The ginger-haired Christian Arab from Bethlehem had been his best homicide detective, playing a major role in the Butcher investigation, never letting the divided-loyalties thing get in the way though it hadn’t been easy—no one but Daniel had trusted
him.

The closing of the Butcher file got everyone on the team promotions, but Daoud’s had taken a bit more prodding of the pencil pushers.

Daniel had been obdurate and finally Daoud ended up a
mefakeah,
Southern Division’s first Arab inspector. The raise in pay for a guy with seven kids had made it more than just another ribbon.

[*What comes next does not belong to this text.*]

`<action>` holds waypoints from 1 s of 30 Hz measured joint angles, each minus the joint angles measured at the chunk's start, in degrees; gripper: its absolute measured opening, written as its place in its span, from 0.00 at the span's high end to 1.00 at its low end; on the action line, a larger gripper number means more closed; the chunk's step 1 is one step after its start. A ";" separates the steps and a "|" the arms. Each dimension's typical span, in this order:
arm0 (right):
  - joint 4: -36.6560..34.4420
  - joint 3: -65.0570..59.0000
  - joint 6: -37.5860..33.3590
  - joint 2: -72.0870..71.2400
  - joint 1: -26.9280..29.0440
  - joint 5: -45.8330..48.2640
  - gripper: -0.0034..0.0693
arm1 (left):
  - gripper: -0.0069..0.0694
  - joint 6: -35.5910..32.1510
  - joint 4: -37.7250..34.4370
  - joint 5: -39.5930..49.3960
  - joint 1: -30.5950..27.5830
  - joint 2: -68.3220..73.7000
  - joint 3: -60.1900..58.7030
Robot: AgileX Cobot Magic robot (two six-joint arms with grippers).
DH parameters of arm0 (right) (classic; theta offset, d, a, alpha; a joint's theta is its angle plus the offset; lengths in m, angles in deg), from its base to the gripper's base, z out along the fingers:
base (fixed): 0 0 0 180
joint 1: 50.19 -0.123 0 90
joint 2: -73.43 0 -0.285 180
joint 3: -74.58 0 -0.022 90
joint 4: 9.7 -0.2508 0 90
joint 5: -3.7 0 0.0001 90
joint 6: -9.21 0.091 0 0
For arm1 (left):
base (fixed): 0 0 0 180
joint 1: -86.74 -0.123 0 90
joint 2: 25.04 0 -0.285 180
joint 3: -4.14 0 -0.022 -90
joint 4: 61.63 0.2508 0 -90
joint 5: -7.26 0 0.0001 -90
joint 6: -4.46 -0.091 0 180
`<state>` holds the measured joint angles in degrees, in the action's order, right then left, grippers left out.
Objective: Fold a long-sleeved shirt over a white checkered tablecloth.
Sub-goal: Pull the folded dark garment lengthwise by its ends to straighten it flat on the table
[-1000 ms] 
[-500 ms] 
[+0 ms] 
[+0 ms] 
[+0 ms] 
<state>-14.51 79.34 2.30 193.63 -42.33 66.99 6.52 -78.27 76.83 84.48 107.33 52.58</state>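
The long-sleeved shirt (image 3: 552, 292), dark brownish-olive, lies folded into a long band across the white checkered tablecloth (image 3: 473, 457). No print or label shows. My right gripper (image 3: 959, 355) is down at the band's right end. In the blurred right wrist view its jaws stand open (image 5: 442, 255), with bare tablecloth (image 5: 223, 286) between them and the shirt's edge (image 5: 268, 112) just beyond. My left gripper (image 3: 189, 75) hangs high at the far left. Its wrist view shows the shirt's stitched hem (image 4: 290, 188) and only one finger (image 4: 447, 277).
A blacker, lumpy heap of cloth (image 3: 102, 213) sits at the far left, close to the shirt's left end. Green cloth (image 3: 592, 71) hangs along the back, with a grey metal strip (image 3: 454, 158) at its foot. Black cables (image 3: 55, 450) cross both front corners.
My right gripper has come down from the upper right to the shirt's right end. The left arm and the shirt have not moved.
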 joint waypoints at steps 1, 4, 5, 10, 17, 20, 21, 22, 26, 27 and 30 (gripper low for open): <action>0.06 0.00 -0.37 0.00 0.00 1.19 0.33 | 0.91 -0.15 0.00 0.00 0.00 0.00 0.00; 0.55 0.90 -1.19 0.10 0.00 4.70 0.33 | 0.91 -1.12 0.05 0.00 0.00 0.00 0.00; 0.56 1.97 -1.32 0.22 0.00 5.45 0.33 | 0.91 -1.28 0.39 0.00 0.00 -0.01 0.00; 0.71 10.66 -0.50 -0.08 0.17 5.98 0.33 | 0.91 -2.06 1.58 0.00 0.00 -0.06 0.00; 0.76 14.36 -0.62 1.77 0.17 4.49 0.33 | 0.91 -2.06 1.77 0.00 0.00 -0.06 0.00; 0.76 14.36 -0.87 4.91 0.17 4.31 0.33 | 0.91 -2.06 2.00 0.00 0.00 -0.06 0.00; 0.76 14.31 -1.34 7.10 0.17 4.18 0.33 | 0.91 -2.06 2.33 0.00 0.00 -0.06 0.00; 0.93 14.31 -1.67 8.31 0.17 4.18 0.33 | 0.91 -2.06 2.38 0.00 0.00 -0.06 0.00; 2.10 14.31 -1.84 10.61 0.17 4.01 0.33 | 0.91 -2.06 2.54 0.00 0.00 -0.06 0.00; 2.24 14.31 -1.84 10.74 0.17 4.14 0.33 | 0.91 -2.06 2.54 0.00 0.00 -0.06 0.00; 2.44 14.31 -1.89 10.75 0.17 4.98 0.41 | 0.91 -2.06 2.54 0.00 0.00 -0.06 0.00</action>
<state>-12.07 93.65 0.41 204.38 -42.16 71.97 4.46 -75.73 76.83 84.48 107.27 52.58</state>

Daoud was kept on Daniel’s squad and Daniel assigned him to the few nonpolitical homicide cases that came up: Old City gang stuff, the drug and watermelon rackets, nothing with any security overtones. For Daoud’s protection as well as for the brass. Daniel didn’t want him branded a collaborator.

Then the intifada heated up. More rhetoric, more audacity, more violence—the wall of fear broken down, vermin scurrying through the rubble.

Religious militancy found new life, too, and Christians in Bethlehem, and Nazareth, and everywhere else Christian, remembered Beirut and grew less vocal, many of them bribing their way across the border to Jordan and onward to families in Europe and the States.

One morning, in the midst of a serious investigation into the Ramai gang’s role in the hashish trade, with Daoud scheduled to give a progress report, everyone waiting in a restaurant on King George Street, the guy didn’t show.

Right away Daniel knew something was wrong. The man was a walking wristwatch.

He dismissed the griping detectives, called Daoud’s house, got a disconnected line.

The usual twenty-minute drive to Bethlehem took him less than fifteen. Before he got to the city outskirts he saw the military jeeps and the police Ford Escorts, blue lights flashing, people milling around, the simmering feel of an impending riot.

He showed his badge and made his way past grim faces to Daoud’s house. Police tape had been wrapped around the little limestone cube and chickens circled the muddy ditch that passed for a yard. No more olive-wood crucifix in Daoud’s window—when had that changed?